* **What you will do**
Please transcribe the listing below exactly, but only from the line containing "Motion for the" through its last line.

* **Dataset extract**
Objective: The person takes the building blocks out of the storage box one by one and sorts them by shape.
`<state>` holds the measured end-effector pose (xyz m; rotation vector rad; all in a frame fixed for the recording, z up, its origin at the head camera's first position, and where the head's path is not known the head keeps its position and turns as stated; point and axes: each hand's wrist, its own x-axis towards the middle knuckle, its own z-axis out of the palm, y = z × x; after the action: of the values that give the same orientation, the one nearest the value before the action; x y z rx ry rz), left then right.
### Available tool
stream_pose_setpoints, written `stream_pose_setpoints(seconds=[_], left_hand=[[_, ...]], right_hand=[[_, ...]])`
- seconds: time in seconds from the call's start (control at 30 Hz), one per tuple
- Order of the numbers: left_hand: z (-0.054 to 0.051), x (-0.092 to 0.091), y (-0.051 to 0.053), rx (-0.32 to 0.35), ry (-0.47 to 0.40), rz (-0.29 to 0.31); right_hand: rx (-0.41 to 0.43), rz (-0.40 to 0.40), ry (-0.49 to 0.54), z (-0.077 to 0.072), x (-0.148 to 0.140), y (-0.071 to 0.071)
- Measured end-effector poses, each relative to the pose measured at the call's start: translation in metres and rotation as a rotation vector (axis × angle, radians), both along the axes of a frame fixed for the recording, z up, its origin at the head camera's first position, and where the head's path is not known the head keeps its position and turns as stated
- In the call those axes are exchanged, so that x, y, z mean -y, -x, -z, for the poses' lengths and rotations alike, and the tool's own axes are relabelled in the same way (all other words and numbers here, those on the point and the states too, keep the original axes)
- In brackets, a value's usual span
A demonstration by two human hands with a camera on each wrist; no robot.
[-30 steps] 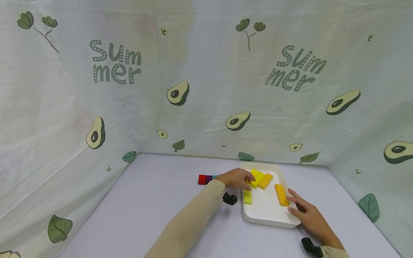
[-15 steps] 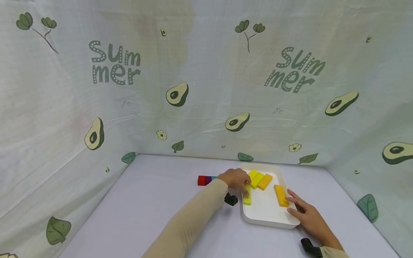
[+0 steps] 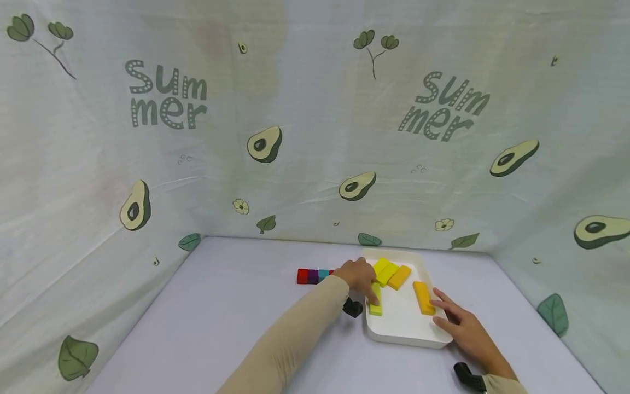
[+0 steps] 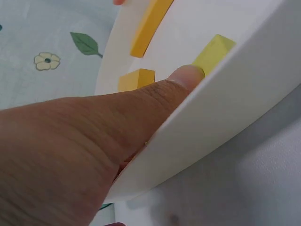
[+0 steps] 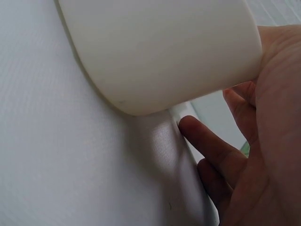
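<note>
In the head view, a white tray (image 3: 408,341) holds several yellow and orange blocks. My left hand (image 3: 355,277) reaches over its left wall. The thumb presses the side of a yellow-green block (image 3: 375,310) lying along that wall; the left wrist view shows the thumb against this block (image 4: 214,55) too, while the other fingers are mostly hidden. At the right wall, my right hand (image 3: 466,330) holds the tray's rim, with fingertips close to an orange block (image 3: 424,298). The right wrist view has several fingers (image 5: 214,146) outside the white wall.
Left of the tray, a row of red, purple and blue blocks (image 3: 313,276) lies partly behind my left arm. Two yellow blocks (image 3: 386,274) and an orange block (image 3: 399,277) sit at the tray's far end. A patterned cloth (image 3: 305,109) stands behind the table.
My left hand has drawn back slightly left, and its thumb has come down onto the yellow-green block. The right hand stays at the tray's rim. The head view has shifted slightly.
</note>
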<state>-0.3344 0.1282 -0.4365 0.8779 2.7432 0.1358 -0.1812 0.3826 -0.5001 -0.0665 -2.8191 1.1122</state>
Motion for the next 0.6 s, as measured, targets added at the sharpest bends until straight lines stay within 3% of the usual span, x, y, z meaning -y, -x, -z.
stream_pose_setpoints(seconds=[0.33, 0.47, 0.6], left_hand=[[0.0, -0.004, 0.003, -0.006, 0.013, -0.021], [0.005, -0.004, 0.003, -0.014, 0.0, 0.015], [0.016, -0.004, 0.004, -0.077, -0.049, 0.082]], right_hand=[[0.005, 0.008, -0.004, -0.003, 0.001, 0.002], [0.018, 0.01, 0.002, -0.003, 0.001, 0.002], [0.03, 0.015, 0.017, -0.002, 0.001, 0.001]])
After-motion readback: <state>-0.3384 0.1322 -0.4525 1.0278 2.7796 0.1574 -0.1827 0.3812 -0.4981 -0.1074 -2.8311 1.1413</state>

* **Task solution**
Motion for the next 0.6 s, as measured, targets added at the sharpest bends until straight lines stay within 3% of the usual span, x, y, z meaning -y, -x, -z.
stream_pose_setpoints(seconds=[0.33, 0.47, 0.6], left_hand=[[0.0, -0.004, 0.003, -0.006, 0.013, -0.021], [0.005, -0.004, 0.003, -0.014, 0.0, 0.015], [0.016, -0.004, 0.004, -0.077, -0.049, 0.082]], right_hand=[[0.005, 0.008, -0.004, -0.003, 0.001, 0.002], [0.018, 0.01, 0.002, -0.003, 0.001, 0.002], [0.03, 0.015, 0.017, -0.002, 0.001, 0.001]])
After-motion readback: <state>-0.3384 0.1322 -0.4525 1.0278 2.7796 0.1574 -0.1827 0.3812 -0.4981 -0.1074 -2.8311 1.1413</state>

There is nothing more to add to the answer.